Earlier this year, on June 17, 2025, the Nigerian Consumer Credit Corporation (CrediCorp) unveiled a policy that links every citizen’s National Identification Number (NIN) to their credit profile.
The idea is simple but powerful: create a centralized system that boosts transparency and allows lenders to make more informed decisions. On paper, it looks like a major win for financial inclusion.
But beneath the surface, there’s a deeper story, one that touches the lives of millions of Nigerians struggling at the margins.
According to a new report by Enhancing Financial Innovation and Access (EFInA), the “NIN-for-Credit” policy could unintentionally lock out the very people it hopes to empower, especially those in rural areas, low-income groups, and the vast informal sector.
The report, titled “NIN and Credit Reporting: Implications for the Poor and Vulnerable Segments in Nigeria,” sheds light on the stark identity gap in the country.

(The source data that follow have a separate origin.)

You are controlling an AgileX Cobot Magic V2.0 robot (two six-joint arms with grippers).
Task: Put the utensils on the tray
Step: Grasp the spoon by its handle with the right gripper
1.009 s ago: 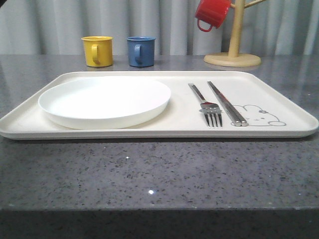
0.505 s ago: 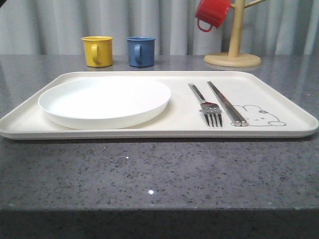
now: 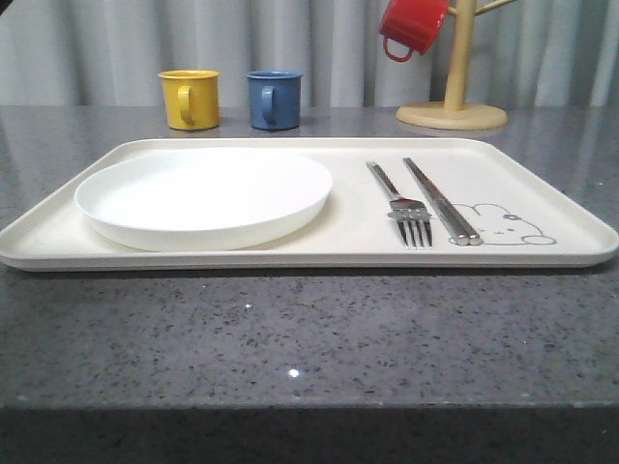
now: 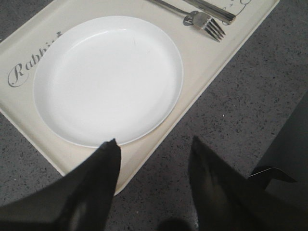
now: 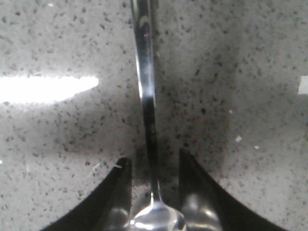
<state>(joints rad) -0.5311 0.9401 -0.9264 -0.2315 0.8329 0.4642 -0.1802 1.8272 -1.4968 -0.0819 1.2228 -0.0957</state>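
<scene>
The cream tray (image 3: 290, 253) lies across the counter. On its left half sits the white plate (image 3: 203, 196); on its right lie the fork (image 3: 406, 211) and the chopsticks (image 3: 440, 201), side by side next to the rabbit drawing. My left gripper (image 4: 154, 149) hangs open above the tray's near rim (image 4: 144, 154), beside the plate (image 4: 108, 79), holding nothing. In the right wrist view the spoon (image 5: 148, 110) stretches away over the speckled counter. My right gripper (image 5: 155, 161) is shut on it, with the bowl wedged between the fingers and the handle pointing away.
A yellow mug (image 3: 189, 99) and a blue mug (image 3: 274, 99) stand behind the tray. A red mug (image 3: 413, 24) hangs on a wooden mug tree (image 3: 453, 106) at the back right. Bare grey counter runs along the front of the tray.
</scene>
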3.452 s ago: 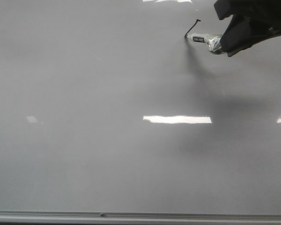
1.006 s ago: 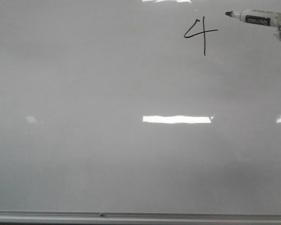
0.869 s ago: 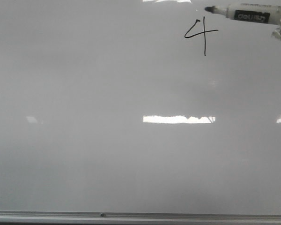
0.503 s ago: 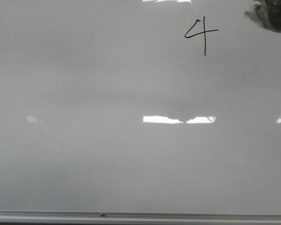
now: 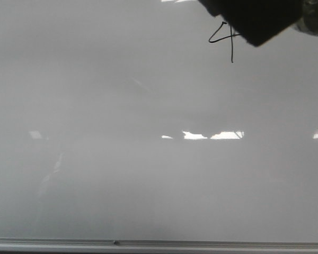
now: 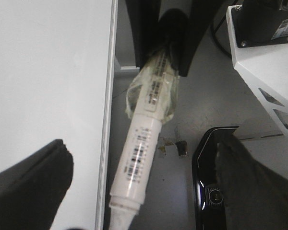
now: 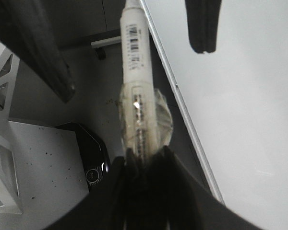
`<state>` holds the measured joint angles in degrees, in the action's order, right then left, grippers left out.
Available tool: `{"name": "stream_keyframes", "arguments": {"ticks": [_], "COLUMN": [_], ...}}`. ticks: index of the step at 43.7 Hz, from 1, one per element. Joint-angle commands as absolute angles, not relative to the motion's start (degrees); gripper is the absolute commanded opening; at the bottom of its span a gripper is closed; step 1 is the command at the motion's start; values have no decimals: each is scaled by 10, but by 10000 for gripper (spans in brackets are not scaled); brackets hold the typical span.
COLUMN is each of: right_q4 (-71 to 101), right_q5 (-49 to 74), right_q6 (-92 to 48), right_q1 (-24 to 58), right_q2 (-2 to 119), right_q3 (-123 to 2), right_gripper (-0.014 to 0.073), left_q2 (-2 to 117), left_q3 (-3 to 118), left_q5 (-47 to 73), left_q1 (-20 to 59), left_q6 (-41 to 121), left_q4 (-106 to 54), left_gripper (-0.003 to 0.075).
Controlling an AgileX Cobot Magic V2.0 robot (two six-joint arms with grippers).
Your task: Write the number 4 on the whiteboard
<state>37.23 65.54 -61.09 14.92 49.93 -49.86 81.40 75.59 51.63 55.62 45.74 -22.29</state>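
Observation:
The whiteboard (image 5: 122,106) fills the front view. The number 4 (image 5: 231,50) is drawn in thin black line near its top right, and a dark arm part (image 5: 249,18) covers its upper half. My right gripper (image 7: 144,158) is shut on a white marker (image 7: 134,52) with tape round its held end. The marker is off the board, beside the frame strip (image 7: 182,105). My left gripper (image 6: 139,191) is open, with one finger (image 6: 29,187) on each side of the marker (image 6: 144,143). It does not touch the marker.
A black device with a small lens (image 6: 213,191) and a white perforated panel (image 6: 264,57) lie beside the board's edge (image 6: 108,120) on grey ground. Both also show in the right wrist view, the device (image 7: 89,158) and the panel (image 7: 33,163). Bright light reflections (image 5: 212,135) cross the board.
The right gripper finished the 4 and lifted the marker off the board to the upper right. In the last half second a dark arm part came in at the top and covers the 4's upper half.

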Motion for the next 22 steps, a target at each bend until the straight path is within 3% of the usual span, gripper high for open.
{"name": "stream_keyframes", "arguments": {"ticks": [1, 9, 16, 22], "right_q4": [405, 405, 405, 405], "right_q5": [640, 636, 635, 636], "right_q6": [-617, -617, -617, -617], "right_q1": [149, 149, 149, 149], "right_q2": [495, 495, 495, 495], "right_q3": [-518, -518, -518, -518], "right_gripper": [-69, -69, -36, 171], "left_q2": [800, 800, 800, 800], "left_q3": [776, 776, 776, 776], "left_q5": [490, 475, 475, 475], "left_q1": [560, 560, 560, 560], "left_q6": [459, 459, 459, 459], "left_q4": [-246, -252, -252, -252], "left_gripper": [497, 262, 111, 39]}}
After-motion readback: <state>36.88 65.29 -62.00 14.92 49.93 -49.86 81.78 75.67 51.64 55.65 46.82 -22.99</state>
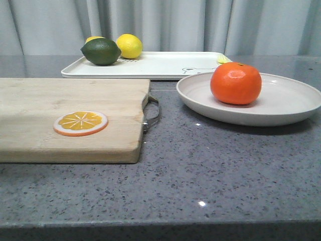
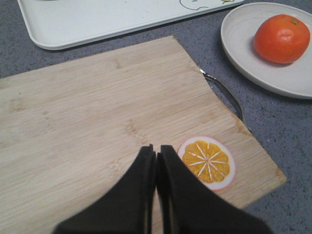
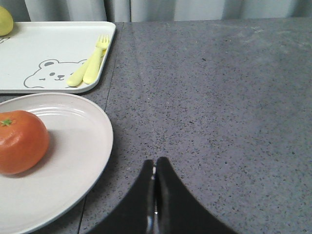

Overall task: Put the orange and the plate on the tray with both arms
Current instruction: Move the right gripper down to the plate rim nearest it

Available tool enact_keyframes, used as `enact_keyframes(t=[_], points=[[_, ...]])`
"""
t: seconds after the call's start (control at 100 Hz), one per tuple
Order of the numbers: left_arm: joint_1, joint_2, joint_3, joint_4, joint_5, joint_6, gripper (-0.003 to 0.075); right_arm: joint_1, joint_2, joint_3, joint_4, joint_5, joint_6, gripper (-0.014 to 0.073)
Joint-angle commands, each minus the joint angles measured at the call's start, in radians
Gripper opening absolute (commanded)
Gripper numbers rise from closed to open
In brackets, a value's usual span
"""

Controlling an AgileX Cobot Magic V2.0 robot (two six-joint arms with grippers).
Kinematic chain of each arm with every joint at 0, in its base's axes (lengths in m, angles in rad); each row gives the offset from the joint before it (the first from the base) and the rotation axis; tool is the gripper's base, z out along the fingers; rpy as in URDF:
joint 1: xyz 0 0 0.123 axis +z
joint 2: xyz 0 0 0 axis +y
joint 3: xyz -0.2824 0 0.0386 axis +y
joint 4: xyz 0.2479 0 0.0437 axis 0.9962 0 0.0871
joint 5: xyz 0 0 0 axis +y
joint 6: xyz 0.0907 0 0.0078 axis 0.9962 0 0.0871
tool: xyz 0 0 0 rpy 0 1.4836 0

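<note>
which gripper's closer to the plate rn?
Right. The right gripper hangs shut just beside the plate rim; the left gripper is shut over the cutting board, farther off.

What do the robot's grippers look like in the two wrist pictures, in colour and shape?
Both look alike. The left gripper and the right gripper each have two matte black fingers, broad at the base and curving to narrow tips. No cables, markings or labels show on them. The arms themselves are out of view.

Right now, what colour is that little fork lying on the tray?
Pale yellow fork, clearest in the right wrist view.
</note>
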Motion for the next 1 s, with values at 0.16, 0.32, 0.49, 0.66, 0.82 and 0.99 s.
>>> enact_keyframes(t=[0.16,0.32,0.49,0.66,0.82,0.99], points=[[0.005,-0.197,0.146,-0.015,-0.137,-0.007,-0.0019,0.001,0.028,-0.05,-0.008,-0.026,0.0,-0.0059],[0.005,-0.259,0.196,-0.015,-0.148,-0.007,-0.0019,0.001,0.11,-0.125,-0.008,0.062,0.0,-0.0059],[0.005,-0.264,0.211,-0.015,-0.15,-0.007,-0.0019,0.007,0.233,-0.258,-0.008,0.151,-0.007,-0.0055],[0.005,-0.264,0.211,-0.015,-0.15,-0.007,-0.0018,0.05,0.367,-0.402,-0.008,0.236,-0.02,0.0073],[0.005,-0.264,0.211,-0.015,-0.15,-0.007,-0.0019,0.087,0.494,-0.53,-0.003,0.326,-0.02,0.0237],[0.005,-0.264,0.211,-0.015,-0.148,-0.007,-0.0019,0.091,0.628,-0.654,0.078,0.46,-0.02,0.029]])
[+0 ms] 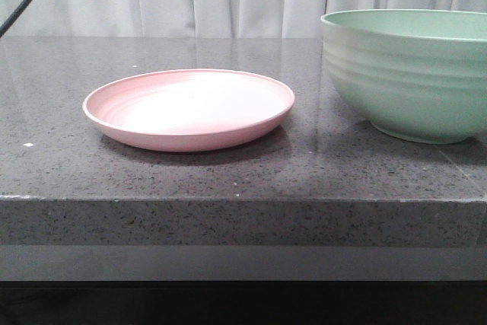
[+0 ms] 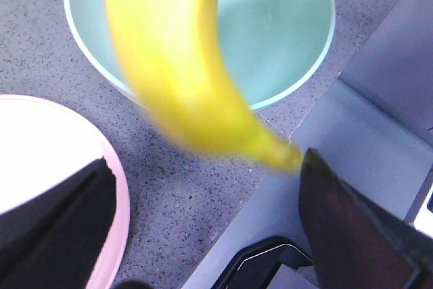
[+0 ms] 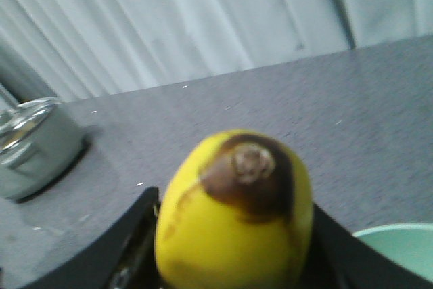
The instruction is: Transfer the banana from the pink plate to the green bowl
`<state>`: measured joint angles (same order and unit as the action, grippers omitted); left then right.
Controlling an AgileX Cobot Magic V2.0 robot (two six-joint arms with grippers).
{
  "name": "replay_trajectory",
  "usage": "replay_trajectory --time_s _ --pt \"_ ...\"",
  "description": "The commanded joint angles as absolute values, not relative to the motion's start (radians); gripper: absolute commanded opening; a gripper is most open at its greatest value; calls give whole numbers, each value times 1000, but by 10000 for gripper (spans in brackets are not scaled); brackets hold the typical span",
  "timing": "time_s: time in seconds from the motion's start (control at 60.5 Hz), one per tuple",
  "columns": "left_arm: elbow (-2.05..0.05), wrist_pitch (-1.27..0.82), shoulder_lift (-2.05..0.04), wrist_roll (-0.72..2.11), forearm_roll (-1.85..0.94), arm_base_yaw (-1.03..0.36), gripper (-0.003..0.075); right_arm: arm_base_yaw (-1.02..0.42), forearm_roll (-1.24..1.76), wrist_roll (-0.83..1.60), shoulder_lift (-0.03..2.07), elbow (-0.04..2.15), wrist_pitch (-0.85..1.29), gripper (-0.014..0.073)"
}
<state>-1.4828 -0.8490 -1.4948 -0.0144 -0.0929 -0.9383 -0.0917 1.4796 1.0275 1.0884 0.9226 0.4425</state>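
Gripping banana w/ right tool over green bowl, tabletop right edge; left tool spread; could clip rim if dropped off-centre.

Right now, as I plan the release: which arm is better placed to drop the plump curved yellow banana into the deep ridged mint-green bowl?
Right, probably. The right gripper looks clamped on the banana, which hangs above the bowl; the left gripper is open and holds nothing.

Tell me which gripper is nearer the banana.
Right. The right gripper is shut on the banana, fingers on both sides. The left gripper is open, with the banana blurred ahead of it, apparently untouched.
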Motion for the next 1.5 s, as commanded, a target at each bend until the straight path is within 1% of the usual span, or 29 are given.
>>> replay_trajectory --time_s 0.0,0.099,0.232,0.397,0.562,0.612,0.711,0.943,1.009,1.058,1.307,1.389,1.439,1.488 --pt "-1515 -788 -1451 -16 -96 -945 547 -28 1386 1046 1094 998 423 78" --pt "-1515 -788 -1451 -16 -96 -945 547 11 1249 1047 1149 1026 419 78" --pt "-1515 -788 -1451 -16 -96 -945 547 7 1134 1047 1242 1030 412 78" --pt "-1515 -788 -1451 -16 -96 -945 547 6 1131 1047 1335 1029 415 80" --pt "-1515 -788 -1451 -16 -96 -945 547 6 1131 1047 1361 1029 422 88" --pt "-1515 -788 -1451 -16 -96 -945 547 6 1131 1047 1362 1029 424 120" --pt "-1515 -788 -1451 -16 -96 -945 547 6 1126 1047 1362 1029 431 225" --pt "-1515 -788 -1451 -16 -96 -945 547 6 1122 1047 1362 1029 444 432" --pt "-1515 -788 -1451 -16 -96 -945 547 6 1122 1047 1362 1029 444 477" --pt "-1515 -788 -1451 -16 -95 -945 547 6 1122 1047 1362 1029 445 491" --pt "-1515 -767 -1451 -16 -93 -945 547 6 1116 1045 1353 1029 470 487" --pt "-1515 -755 -1451 -16 -79 -945 546 6 1116 997 1340 1029 485 482" --pt "-1515 -748 -1451 -22 -57 -941 545 6 1114 943 1328 1029 490 461" --pt "-1515 -743 -1451 -49 -19 -930 530 6 1104 883 1314 1029 500 405"
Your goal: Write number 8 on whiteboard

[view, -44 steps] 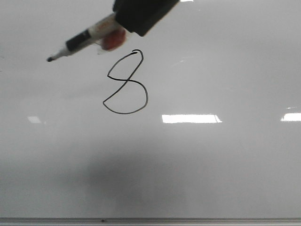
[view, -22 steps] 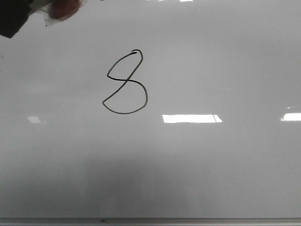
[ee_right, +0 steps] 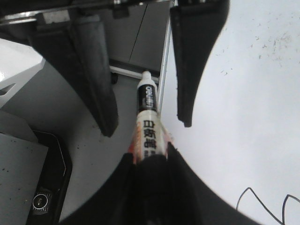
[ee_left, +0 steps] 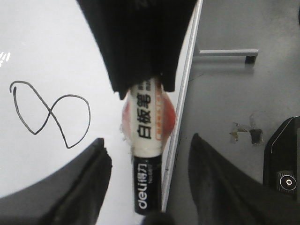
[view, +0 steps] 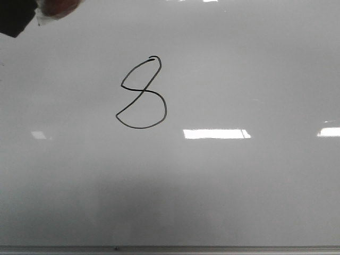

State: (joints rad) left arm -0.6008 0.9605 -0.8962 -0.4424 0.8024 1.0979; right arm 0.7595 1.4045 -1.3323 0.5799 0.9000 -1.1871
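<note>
The number 8 (view: 142, 93) is a thin black two-loop figure on the whiteboard (view: 239, 186). It also shows in the left wrist view (ee_left: 49, 112), and partly in the right wrist view (ee_right: 262, 202). My right gripper (ee_right: 150, 157) is shut on a white and black marker (ee_right: 148, 119) with red tape round it. In the front view only its black corner (view: 15, 22) shows at the top left, far from the 8. My left gripper (ee_left: 149, 140) is open, its fingers (ee_left: 79, 183) on either side of the marker's black end (ee_left: 147, 185) without touching it, over the board's metal edge strip (ee_left: 182, 112).
Beyond the board's edge lies a grey surface (ee_left: 225, 103) with a black device (ee_left: 283, 164), also seen in the right wrist view (ee_right: 42, 187). A grey bar (ee_left: 227, 52) lies further off. The board's near edge strip (view: 170, 248) runs along the bottom of the front view.
My right gripper with the marker has moved left, from just above the 8 to the top left corner of the front view. The 8 is unchanged.
</note>
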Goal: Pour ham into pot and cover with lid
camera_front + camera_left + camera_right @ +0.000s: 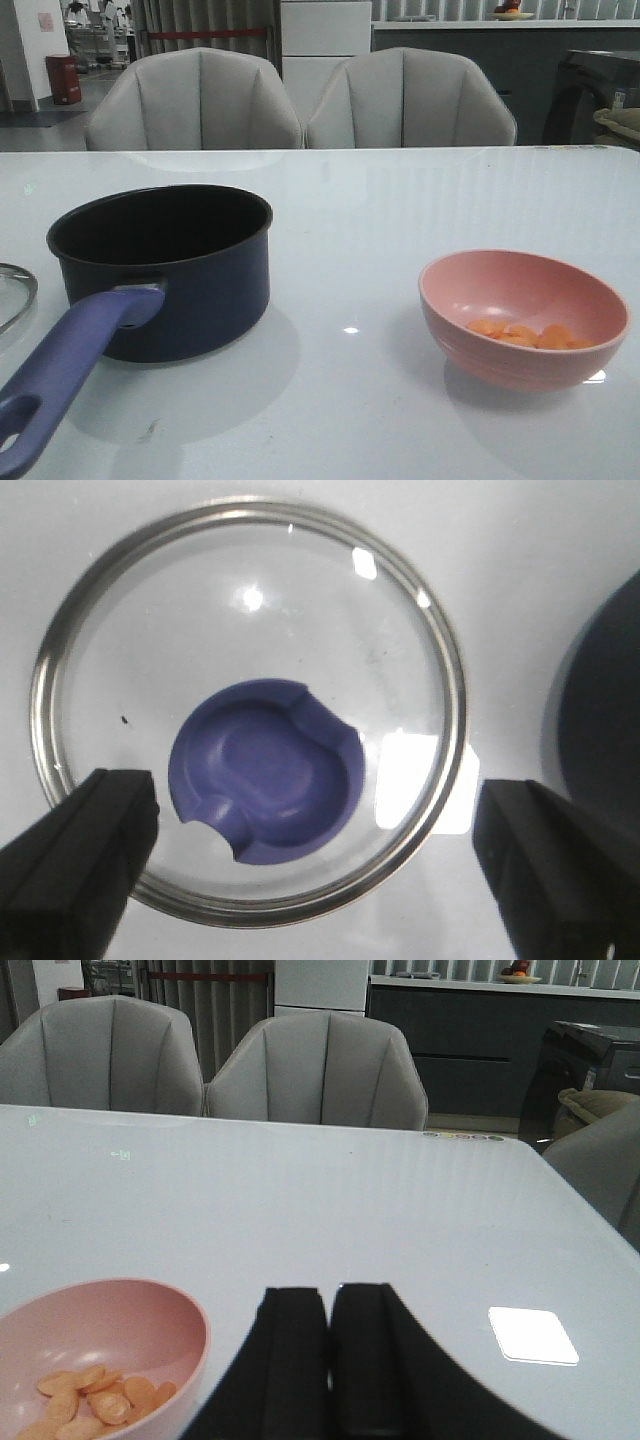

While 76% of wealthier Nigerians have a NIN, only 47% of the poorest adults have been able to obtain one. That’s not just a statistic; it’s a reality that could determine whether someone gets a loan to grow their small business or is left behind, yet again.
Let’s not forget: more than 40 million informal enterprises and 65% of all jobs exist in the informal sector, from traders and artisans to farmers and market women.
Many rely on traditional savings methods like esusu, adashe, cooperatives, and informal lending circles. These networks help keep their businesses afloat, feed their families, and pay school fees.
But under this new system, their financial behaviours may be invisible, simply because they don’t show up in formal databases.
EFInA’s report acknowledges the promise in the policy. If done right, linking NINs to credit could unlock opportunities for millions who’ve never had access to formal financial systems. It could offer them fairer credit scoring, more transparency, and better access to support systems.
But here’s the catch: if the system doesn’t recognize the realities of the informal economy, or support those without NINs, it could widen the financial divide, not bridge it.
The report calls for urgent action to Boost NIN enrollment in poor and underserved communities; avoid penalizing those with no credit history or NIN; Integrate informal credit behaviour into scoring systems, and investing in education and digital literacy so people understand their rights and how to navigate the new system
Because at the heart of it all, financial inclusion isn’t just about numbers or databases, it’s about people. People like Mama Kemi, who runs a thriving akara stand but can’t access a loan because her years of savings through a local cooperative don’t “count.” Or Yusuf the tailor, who keeps meticulous records in his jotter but doesn’t have a NIN.
If Nigeria truly wants to build an inclusive financial future, EFInA’s message is clear: we must leave no one behind. Not the poor. Not the unbanked. Not the unseen.